4. L'urgence justifie que soit prononcée la suspension de l'exécution d'une décision administrative lorsque l'exécution de celle-ci porte atteinte, de manière suffisamment grave et immédiate, à un intérêt public, à la situation du requérant ou aux intérêts qu'il entend défendre. Il appartient au juge des référés, saisi d'une demande tendant à la suspension de l'exécution d'une décision refusant la délivrance d'un titre de séjour, d'apprécier et de motiver l'urgence, compte tenu de l'incidence immédiate du refus de titre de séjour sur la situation concrète de l'intéressé. Cette condition d'urgence sera en principe constatée dans le cas d'un refus de renouvellement de titre de séjour, comme d'ailleurs d'un retrait de celui-ci. Dans les autres cas, il appartient au requérant de justifier de circonstances particulières caractérisant la nécessité pour lui de bénéficier à très bref délai d'une mesure provisoire dans l'attente d'une décision juridictionnelle statuant sur la légalité de la décision litigieuse.
5. D'une part, il résulte de l'instruction que, même en tenant compte des premières démarches qu'il a accomplies en ce sens en juillet 2020, M. A n'a sollicité le renouvellement du titre de séjour mentionné au point 1 qu'après l'expiration de la durée de validité de celui-ci au 13 novembre 2019 donc en dehors du délai qui lui était imparti à cet effet par le code de l'entrée et du séjour des étrangers et du droit d'asile (ancien article R. 311-2 et nouvel article R. 431-5). Dans ces conditions, la décision de rejet dont il demande la suspension de l'exécution sur le fondement de l'article L. 521-1 du code de justice administrative doit s'analyser comme refusant non pas le renouvellement d'un titre de séjour mais la délivrance d'un premier titre de séjour.
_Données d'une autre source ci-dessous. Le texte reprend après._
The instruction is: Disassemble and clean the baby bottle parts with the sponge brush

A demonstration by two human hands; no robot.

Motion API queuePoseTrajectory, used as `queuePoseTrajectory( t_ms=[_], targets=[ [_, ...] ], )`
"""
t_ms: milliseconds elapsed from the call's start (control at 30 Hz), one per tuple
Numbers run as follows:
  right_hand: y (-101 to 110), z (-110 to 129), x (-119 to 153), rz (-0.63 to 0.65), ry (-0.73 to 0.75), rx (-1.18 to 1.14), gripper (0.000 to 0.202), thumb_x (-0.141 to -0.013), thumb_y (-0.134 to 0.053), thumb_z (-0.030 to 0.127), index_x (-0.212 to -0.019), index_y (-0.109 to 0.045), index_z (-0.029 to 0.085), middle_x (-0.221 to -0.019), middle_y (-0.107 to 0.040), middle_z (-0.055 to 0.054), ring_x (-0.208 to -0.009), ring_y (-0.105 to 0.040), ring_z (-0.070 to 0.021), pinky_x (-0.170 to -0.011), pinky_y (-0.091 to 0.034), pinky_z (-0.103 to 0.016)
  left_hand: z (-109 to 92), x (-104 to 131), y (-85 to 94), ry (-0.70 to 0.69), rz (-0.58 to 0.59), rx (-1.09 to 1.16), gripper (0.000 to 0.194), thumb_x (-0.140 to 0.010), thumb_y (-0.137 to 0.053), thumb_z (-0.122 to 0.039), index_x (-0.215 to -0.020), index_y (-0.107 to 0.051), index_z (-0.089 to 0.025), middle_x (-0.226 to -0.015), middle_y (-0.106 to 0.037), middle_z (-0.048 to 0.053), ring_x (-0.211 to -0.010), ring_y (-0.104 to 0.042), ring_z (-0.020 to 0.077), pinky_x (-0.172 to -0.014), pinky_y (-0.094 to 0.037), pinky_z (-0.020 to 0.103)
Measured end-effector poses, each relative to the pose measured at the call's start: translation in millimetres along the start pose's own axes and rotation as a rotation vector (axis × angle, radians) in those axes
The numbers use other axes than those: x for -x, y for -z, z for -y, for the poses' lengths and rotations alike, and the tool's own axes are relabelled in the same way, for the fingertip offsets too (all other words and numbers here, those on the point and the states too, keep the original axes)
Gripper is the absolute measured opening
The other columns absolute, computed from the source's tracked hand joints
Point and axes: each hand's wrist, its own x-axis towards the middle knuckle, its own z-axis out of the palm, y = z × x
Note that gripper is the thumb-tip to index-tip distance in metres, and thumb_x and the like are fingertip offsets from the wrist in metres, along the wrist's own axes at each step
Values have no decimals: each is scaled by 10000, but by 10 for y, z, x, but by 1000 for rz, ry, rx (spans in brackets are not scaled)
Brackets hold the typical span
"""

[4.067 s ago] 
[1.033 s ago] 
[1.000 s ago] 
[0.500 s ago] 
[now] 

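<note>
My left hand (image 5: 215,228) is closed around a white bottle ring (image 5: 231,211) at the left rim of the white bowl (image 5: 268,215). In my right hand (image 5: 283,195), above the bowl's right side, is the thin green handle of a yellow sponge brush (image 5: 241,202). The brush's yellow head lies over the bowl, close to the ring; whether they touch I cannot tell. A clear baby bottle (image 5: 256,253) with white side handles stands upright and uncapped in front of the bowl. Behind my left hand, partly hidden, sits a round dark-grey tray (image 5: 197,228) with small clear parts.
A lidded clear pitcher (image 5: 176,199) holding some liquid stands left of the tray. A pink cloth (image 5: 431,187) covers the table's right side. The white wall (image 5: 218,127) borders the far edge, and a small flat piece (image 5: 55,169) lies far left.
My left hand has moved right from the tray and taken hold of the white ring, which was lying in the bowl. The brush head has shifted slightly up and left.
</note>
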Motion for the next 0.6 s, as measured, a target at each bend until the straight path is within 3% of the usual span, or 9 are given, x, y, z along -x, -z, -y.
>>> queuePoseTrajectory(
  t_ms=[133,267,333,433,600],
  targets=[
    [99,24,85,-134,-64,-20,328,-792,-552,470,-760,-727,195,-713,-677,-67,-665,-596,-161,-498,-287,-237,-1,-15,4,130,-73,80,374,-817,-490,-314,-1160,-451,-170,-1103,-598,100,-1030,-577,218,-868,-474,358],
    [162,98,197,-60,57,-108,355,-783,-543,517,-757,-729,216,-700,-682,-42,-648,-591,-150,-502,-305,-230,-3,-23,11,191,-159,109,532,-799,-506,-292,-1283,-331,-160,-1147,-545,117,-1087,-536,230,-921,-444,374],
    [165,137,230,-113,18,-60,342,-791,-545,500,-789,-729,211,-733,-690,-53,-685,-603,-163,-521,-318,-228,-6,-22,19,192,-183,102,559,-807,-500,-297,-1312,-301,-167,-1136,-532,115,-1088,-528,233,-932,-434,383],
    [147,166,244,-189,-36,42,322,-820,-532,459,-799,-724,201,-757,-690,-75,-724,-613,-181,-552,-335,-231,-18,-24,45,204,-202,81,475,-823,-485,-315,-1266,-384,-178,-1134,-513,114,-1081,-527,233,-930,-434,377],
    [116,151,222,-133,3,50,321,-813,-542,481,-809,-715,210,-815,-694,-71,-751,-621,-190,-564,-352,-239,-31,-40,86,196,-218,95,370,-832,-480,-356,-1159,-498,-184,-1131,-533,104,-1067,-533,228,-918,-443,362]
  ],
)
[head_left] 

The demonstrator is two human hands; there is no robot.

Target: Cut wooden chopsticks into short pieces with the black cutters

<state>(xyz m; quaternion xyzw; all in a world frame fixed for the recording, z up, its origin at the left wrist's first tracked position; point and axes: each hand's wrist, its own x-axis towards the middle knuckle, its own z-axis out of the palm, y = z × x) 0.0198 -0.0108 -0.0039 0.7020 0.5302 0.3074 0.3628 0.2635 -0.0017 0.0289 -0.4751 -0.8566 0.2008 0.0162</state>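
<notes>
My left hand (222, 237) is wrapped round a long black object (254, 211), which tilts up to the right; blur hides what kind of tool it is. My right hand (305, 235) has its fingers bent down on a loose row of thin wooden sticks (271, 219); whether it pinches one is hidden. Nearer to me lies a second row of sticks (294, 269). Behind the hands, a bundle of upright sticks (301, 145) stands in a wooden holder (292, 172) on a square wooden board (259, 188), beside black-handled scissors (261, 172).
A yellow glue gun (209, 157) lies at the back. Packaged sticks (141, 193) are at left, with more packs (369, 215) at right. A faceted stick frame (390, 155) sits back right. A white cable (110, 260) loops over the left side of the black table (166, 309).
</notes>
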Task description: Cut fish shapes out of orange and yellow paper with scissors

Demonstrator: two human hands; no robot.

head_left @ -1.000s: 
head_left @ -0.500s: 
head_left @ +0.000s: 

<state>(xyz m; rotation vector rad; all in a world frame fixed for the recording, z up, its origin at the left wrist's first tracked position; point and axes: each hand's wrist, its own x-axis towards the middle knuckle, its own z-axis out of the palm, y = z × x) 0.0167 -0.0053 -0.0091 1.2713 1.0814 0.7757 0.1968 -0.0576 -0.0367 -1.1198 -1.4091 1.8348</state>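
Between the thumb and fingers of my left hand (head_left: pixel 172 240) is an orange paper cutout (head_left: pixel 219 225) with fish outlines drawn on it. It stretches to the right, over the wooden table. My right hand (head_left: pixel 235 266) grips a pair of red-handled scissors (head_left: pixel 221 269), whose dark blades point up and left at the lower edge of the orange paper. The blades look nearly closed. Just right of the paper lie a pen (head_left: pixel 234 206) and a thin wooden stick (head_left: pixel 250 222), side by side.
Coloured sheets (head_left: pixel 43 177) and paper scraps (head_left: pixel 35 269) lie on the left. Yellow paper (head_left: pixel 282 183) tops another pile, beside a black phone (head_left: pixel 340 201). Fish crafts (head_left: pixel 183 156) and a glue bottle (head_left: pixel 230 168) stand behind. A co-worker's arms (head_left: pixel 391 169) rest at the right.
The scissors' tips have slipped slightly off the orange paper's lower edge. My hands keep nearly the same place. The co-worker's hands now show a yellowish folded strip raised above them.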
Il s'ensuit que le requérant ne peut utilement se prévaloir de la présomption d'urgence mentionnée au point précédent.
6. D'autre part, si M. A fait valoir qu'il ne peut poursuivre ses études de physique fondamentale en master 2 sans titre de séjour valable alors qu'il remplit pourtant les conditions de délivrance d'un certificat de résidence portant la mention " étudiant " sur le fondement du titre III de l'accord franco-algérien du 27 décembre 1968, il résulte toutefois de l'instruction qu'il a pu poursuivre des études en 2020/2021 et 2021/2022 malgré le non-renouvellement de son dernier titre de séjour et qu'il ne justifie d'aucune préinscription ou inscription dans un établissement d'enseignement français pour l'année universitaire 2022/2023. Dans ces conditions, et alors, en outre, qu'il a lui-même contribué à créer la situation dont il se plaint, notamment en tardant à solliciter le renouvellement de son dernier titre de séjour, les circonstances dont il fait état ne sauraient suffire à caractériser la nécessité pour lui d'obtenir la suspension de l'exécution de la décision implicite de rejet en litige à très bref délai et la condition d'urgence prévue à l'article L. 521-1 du code de justice administrative ne peut, dès lors, être regardée comme remplie.
7. Il résulte de ce qui précède que la requête de M. A doit être rejetée, y compris ses conclusions à fin d'injonction et celles relatives aux frais liés au litige.
O R D O N N E :
Article 1er :La requête de M. A est rejetée.
Article 2 :La présente ordonnance sera notifiée à M. C A et au ministre de l'intérieur et des outre-mer.
Copie en sera adressée pour information à la préfète du Val-de-Marne.
Le juge des référés,
Signé : P. B
La République mande et ordonne au ministre de l'intérieur et des outre-mer en ce qui le concerne ou à tous commissaires de justice à ce requis en ce qui concerne les voies de droit commun contre les parties privées, de pourvoir à l'exécution du présent jugement.